The first one is the XSS payload, which iterates across the subdomains of the current origin and runs a proof-of-concept script (in this case an alert() popup).
The second one is a getter function called magic() that defines a debug() event for the appendChild function (which happens many times during a page load) and reloads the page.
Since debug() needs to be explicitly called from the developer console, the page displays a message that prompts the user to call magic() from the developer console. After that, the XSS cycle is triggered and goes through any number of subdomains defined in the payload function.
A video containing a proof-of-concept can be found here.
Impact and fix
“I see it more as an interesting technical bug than something exploitable in the real world,” Bentkowski told The Daily Swig. “In my opinion, the user interaction required by this attack makes it not really feasible for attackers.”
There are, however, two scenarios where this bug can become concerning, according to Bentkowski.
First are websites where users can create their own subdomains.
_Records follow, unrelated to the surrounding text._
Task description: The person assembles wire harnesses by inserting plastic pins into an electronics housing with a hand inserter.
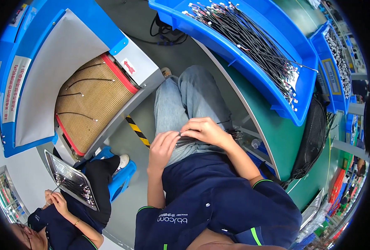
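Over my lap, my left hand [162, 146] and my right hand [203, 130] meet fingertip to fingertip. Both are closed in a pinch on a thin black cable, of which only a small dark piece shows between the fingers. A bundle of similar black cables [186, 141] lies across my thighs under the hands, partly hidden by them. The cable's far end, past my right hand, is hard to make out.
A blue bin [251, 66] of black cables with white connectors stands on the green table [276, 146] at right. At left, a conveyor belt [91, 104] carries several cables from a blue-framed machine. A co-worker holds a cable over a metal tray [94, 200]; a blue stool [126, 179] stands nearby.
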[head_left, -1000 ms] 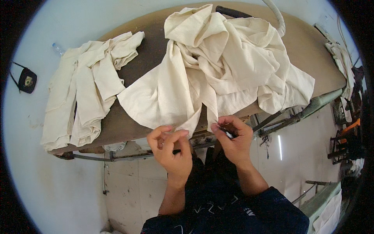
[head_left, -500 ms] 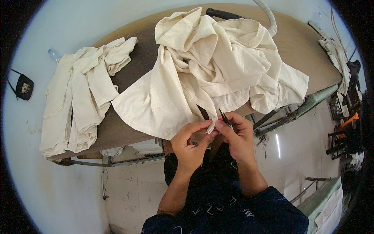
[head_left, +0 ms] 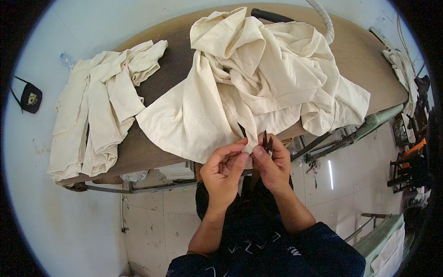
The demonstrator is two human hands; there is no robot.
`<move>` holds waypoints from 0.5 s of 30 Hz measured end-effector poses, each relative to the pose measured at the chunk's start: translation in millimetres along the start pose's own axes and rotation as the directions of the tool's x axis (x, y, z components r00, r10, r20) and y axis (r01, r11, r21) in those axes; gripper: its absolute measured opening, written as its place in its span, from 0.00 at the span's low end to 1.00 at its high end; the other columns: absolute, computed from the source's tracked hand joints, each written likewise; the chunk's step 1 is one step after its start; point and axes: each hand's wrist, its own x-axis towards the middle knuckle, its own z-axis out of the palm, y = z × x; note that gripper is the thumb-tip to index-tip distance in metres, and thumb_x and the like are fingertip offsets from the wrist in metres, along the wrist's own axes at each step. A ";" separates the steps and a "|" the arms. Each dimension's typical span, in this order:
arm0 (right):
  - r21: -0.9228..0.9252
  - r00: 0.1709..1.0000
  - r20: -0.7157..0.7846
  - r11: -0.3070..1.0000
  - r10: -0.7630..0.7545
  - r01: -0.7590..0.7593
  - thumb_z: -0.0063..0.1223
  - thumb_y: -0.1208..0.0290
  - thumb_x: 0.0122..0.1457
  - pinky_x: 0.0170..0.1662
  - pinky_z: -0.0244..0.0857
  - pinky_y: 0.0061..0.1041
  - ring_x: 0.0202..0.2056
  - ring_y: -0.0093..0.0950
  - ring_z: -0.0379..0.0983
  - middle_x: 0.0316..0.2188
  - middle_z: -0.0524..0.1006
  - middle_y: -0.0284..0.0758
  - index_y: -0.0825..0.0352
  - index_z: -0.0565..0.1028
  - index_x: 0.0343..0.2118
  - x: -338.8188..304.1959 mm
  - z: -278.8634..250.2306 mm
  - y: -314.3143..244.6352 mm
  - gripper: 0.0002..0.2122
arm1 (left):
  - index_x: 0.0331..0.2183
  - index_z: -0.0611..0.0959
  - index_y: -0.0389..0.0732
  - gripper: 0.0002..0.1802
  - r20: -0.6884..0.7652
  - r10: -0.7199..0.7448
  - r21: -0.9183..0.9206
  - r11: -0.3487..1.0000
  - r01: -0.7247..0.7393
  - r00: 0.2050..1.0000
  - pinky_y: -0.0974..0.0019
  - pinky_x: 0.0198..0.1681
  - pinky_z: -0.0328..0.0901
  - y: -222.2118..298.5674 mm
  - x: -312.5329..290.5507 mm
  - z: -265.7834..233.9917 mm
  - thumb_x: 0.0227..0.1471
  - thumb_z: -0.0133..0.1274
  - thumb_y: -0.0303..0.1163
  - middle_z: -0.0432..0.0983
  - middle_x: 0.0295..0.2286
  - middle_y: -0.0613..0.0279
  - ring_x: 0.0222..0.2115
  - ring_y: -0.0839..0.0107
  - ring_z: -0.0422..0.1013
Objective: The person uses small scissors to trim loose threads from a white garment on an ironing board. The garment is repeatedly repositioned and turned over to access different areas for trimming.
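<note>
A cream cloth garment [head_left: 277,78] lies bunched on the padded table, and a narrow end of it hangs over the front edge toward me. My left hand [head_left: 224,171] pinches this end between thumb and fingers. On its other side my right hand [head_left: 275,166] grips the same end with thumb and forefinger. Small dark thread snips [head_left: 267,142] are tucked in my right hand, their two points upward and slightly apart. The fingertips of both hands almost meet at the cloth, and hide part of its end.
More cream garments [head_left: 92,115] lie stacked at the table's left end. A dark-handled tool [head_left: 272,16] with a wrapped hose [head_left: 328,27] rests behind the cloth. The brown table top [head_left: 364,60] has a metal frame beneath. A green-covered surface [head_left: 374,251] stands at lower right.
The snips have turned more upright, and their points show farther apart. My left fingers have shifted on the cloth end. The whole view has moved slightly.
</note>
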 end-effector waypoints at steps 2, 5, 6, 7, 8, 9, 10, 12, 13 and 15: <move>0.043 0.999 -0.019 0.999 -0.032 0.032 0.58 0.72 0.65 0.27 0.56 0.13 0.25 0.09 0.61 0.27 0.72 0.21 0.66 0.75 0.41 -0.1 3.5 6.8 0.06 | 0.45 0.80 0.30 0.14 0.054 0.199 0.290 0.935 -0.206 0.979 0.67 0.48 0.73 -5.7 0.4 -1.8 0.56 0.60 0.17 0.80 0.48 0.47 0.44 0.64 0.79; 0.150 0.995 -0.036 0.985 0.095 -0.089 0.58 0.72 0.65 0.27 0.56 0.13 0.25 0.09 0.62 0.27 0.72 0.21 0.66 0.75 0.41 -6.9 7.1 -1.1 0.06 | 0.44 0.80 0.32 0.12 0.089 0.321 0.480 0.816 -0.323 0.943 0.66 0.46 0.73 -3.8 1.0 3.1 0.56 0.59 0.18 0.81 0.46 0.47 0.43 0.62 0.79; 0.161 0.995 -0.031 0.983 0.091 -0.085 0.57 0.72 0.66 0.27 0.56 0.13 0.25 0.09 0.62 0.27 0.73 0.21 0.66 0.75 0.41 -6.8 6.1 1.0 0.06 | 0.43 0.81 0.32 0.11 0.083 0.338 0.509 0.795 -0.332 0.937 0.66 0.45 0.73 -2.1 1.3 5.9 0.57 0.58 0.19 0.81 0.45 0.48 0.42 0.62 0.79; 0.171 0.996 -0.026 0.982 0.088 -0.082 0.57 0.72 0.66 0.28 0.56 0.13 0.26 0.09 0.62 0.27 0.73 0.21 0.66 0.75 0.41 -7.0 4.6 4.6 0.06 | 0.43 0.80 0.32 0.09 0.081 0.327 0.506 0.801 -0.321 0.942 0.66 0.44 0.73 -1.3 2.5 8.2 0.59 0.57 0.20 0.80 0.44 0.50 0.41 0.64 0.78; 0.181 0.996 -0.022 0.980 0.084 -0.079 0.57 0.72 0.66 0.28 0.57 0.13 0.26 0.09 0.63 0.28 0.73 0.21 0.66 0.75 0.41 -7.3 4.0 6.4 0.06 | 0.43 0.79 0.32 0.08 0.079 0.315 0.502 0.807 -0.311 0.946 0.66 0.44 0.73 -0.8 4.9 10.5 0.61 0.55 0.21 0.80 0.43 0.51 0.41 0.65 0.77; 0.153 0.998 -0.019 0.986 0.065 -0.061 0.57 0.72 0.66 0.28 0.57 0.13 0.26 0.09 0.63 0.28 0.73 0.21 0.66 0.74 0.41 -7.8 5.3 6.2 0.05 | 0.43 0.78 0.33 0.07 0.078 0.303 0.498 0.813 -0.301 0.950 0.67 0.43 0.72 -0.6 6.0 11.4 0.62 0.53 0.23 0.79 0.42 0.53 0.40 0.67 0.76; 0.127 0.999 -0.014 0.991 0.045 -0.043 0.56 0.72 0.66 0.28 0.57 0.13 0.26 0.10 0.63 0.28 0.73 0.21 0.66 0.74 0.41 -7.7 7.4 6.1 0.05 | 0.43 0.78 0.33 0.07 0.063 0.226 0.395 0.889 -0.232 0.972 0.68 0.42 0.71 -1.7 5.2 10.2 0.64 0.51 0.25 0.77 0.43 0.55 0.39 0.69 0.75; 0.049 1.000 -0.014 0.999 0.021 -0.021 0.56 0.71 0.67 0.28 0.57 0.13 0.27 0.10 0.63 0.29 0.73 0.21 0.66 0.74 0.41 -7.7 8.3 4.6 0.05 | 0.44 0.76 0.33 0.09 0.063 0.065 0.170 0.983 -0.075 0.996 0.70 0.41 0.70 -4.8 1.8 6.2 0.68 0.47 0.29 0.74 0.43 0.58 0.38 0.72 0.71; -0.004 1.000 -0.020 1.000 0.019 -0.019 0.55 0.71 0.67 0.28 0.57 0.13 0.27 0.10 0.63 0.29 0.73 0.21 0.66 0.74 0.41 -7.9 7.0 3.0 0.06 | 0.44 0.75 0.34 0.10 0.070 -0.003 0.081 0.997 -0.003 0.998 0.71 0.40 0.69 -3.0 0.7 4.6 0.69 0.46 0.31 0.74 0.44 0.59 0.38 0.73 0.71; -0.121 1.000 -0.030 0.993 -0.007 0.003 0.55 0.71 0.67 0.28 0.57 0.13 0.27 0.10 0.63 0.28 0.72 0.21 0.66 0.74 0.42 -4.8 1.1 1.2 0.06 | 0.46 0.74 0.34 0.13 0.101 -0.134 -0.095 0.985 0.144 0.986 0.73 0.39 0.68 4.1 -0.7 0.7 0.70 0.44 0.34 0.72 0.46 0.60 0.38 0.75 0.69</move>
In this case, a user can create a malicious page and trick visitors into triggering the XSS function on their own subdomain.
A second scenario is when there is an XSS vulnerability on one subdomain and the attacker wants to escalate it to others through the developer console.
Bentkowski reported the bug in 2020 and Google has apparently decided not to fix it. “The issue isn’t currently assigned to anyone so it doesn’t look like we can expect the patch soon,” Bentkowski said.
However, Google agreed to allow Bentkowski to make his findings public, telling him that since the bug is no longer exploitable via Chrome Extensions, it is no longer a security issue.
“I still think that there might be some ways to escalate it that I failed to discover, and maybe you, my dear readers, will have some better ideas,” Bentkowski wrote on his blog.